There is a religious myth that Google = Good and Microsoft = Evil. Google is just as intent on world domination – and many times more selfish and willing to use and trample people. In fact, only Bill Gates donated all his money to charity. Not Larry, Sergei, Ellison, McNealy etc. Google rode on the shoulders of countless open source community programmers to achieve its ends – without paying them a penny. Java (android), Linux, Javascript and so on…
This isn’t about Google wanting to take over the world, is it?
I respect Google in many ways. I think their philosophy is to level the playing field so that they could excel on it. Whereas, Apple and Microsoft is about their taking over the world and controlling it. OTOH, Yahoo is about how little can we give the user and scam them as much as possible to gain a quick buck.
This platform battle is not restricted to the computing realm. There is a battle going on between IBM, Taiwan Semiconductor, etc over the semiconductor modular platform. Between Texas Instr, IBM, etc over analogue modular platform.
There is a competition among bio-technology companies over DNA/molecular modules platform. And one day, predictably, Google and Microsoft will become major players in DNA/molecular modular platforms.

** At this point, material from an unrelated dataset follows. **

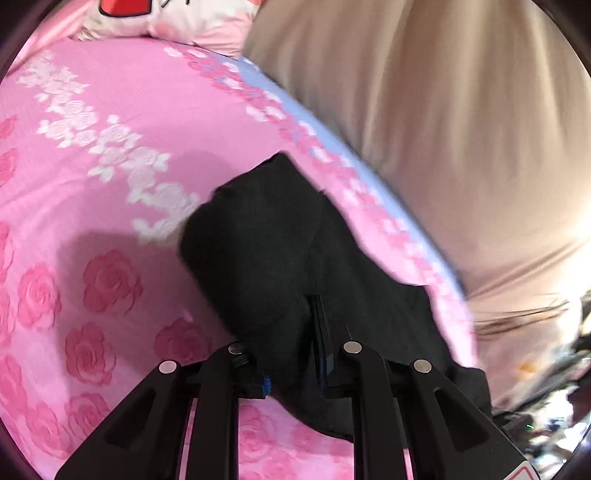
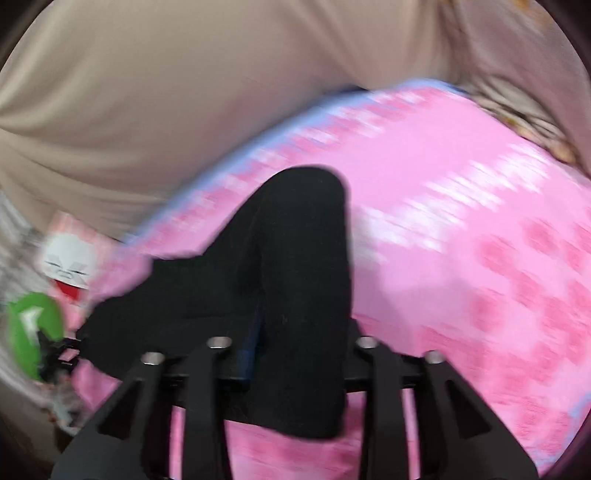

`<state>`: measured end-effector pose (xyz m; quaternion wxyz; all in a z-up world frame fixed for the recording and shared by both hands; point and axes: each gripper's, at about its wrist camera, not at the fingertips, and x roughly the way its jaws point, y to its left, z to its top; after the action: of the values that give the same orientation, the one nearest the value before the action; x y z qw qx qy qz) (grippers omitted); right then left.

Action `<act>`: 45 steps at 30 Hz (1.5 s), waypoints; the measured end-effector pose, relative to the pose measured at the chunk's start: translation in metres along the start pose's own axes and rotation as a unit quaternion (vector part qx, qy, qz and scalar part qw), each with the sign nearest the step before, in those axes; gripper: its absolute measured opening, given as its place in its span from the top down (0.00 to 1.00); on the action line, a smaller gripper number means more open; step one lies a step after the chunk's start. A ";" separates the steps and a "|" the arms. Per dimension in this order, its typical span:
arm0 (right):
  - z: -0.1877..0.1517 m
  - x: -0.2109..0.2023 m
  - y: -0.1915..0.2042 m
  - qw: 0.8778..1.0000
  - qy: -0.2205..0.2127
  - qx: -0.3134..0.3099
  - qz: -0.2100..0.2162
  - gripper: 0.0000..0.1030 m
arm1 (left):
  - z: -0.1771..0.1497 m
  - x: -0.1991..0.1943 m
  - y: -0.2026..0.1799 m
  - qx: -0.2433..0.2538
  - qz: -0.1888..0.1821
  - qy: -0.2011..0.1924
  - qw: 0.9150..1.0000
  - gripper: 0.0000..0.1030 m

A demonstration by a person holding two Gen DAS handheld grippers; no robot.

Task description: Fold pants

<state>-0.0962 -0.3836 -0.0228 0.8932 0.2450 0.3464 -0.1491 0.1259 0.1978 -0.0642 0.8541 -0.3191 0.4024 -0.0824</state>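
Two wrist-cam views over a bed w/ a pink rose-print bedsheet [image 1: 110, 177], which serves as the landmark here. Black pants [image 1: 273, 251] lie bunched on the bedsheet, near its blue-trimmed edge. In the left cam, the left gripper [image 1: 295, 332] has its fingers nearly together, w/ black pants fabric pinched between them; the cloth rises off the bedsheet toward the tool. In the right cam, the right gripper [image 2: 299, 347] has a thick fold of the pants [image 2: 303, 280] sitting between its fingers; picture is motion-blurred, so whether the pads press on the cloth can't be told. Beyond the bedsheet's blue edge stands a person in beige clothing [image 1: 461, 129]. A cartoon-print pillow [image 1: 177, 18] lies at the bedsheet's far end in the left cam.
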 end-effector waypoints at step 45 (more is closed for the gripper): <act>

As manufacturing becomes more streamlined – so too would manufacturing offer competing standardized platforms on design, workflow, down to manufacturing processes.
And we need companies like Google which seeks to do the lesser evil of taking control so that no one platform is actually in control. We also need companies like Google to remove from existence companies like Yahoo or AOL whose sole purpose in life is the greed to irresponsibly suck the life out of technology.
i think Google should focus! Focus on creating awesome products like Goggles, focus on their core strength and let other companies rule some market.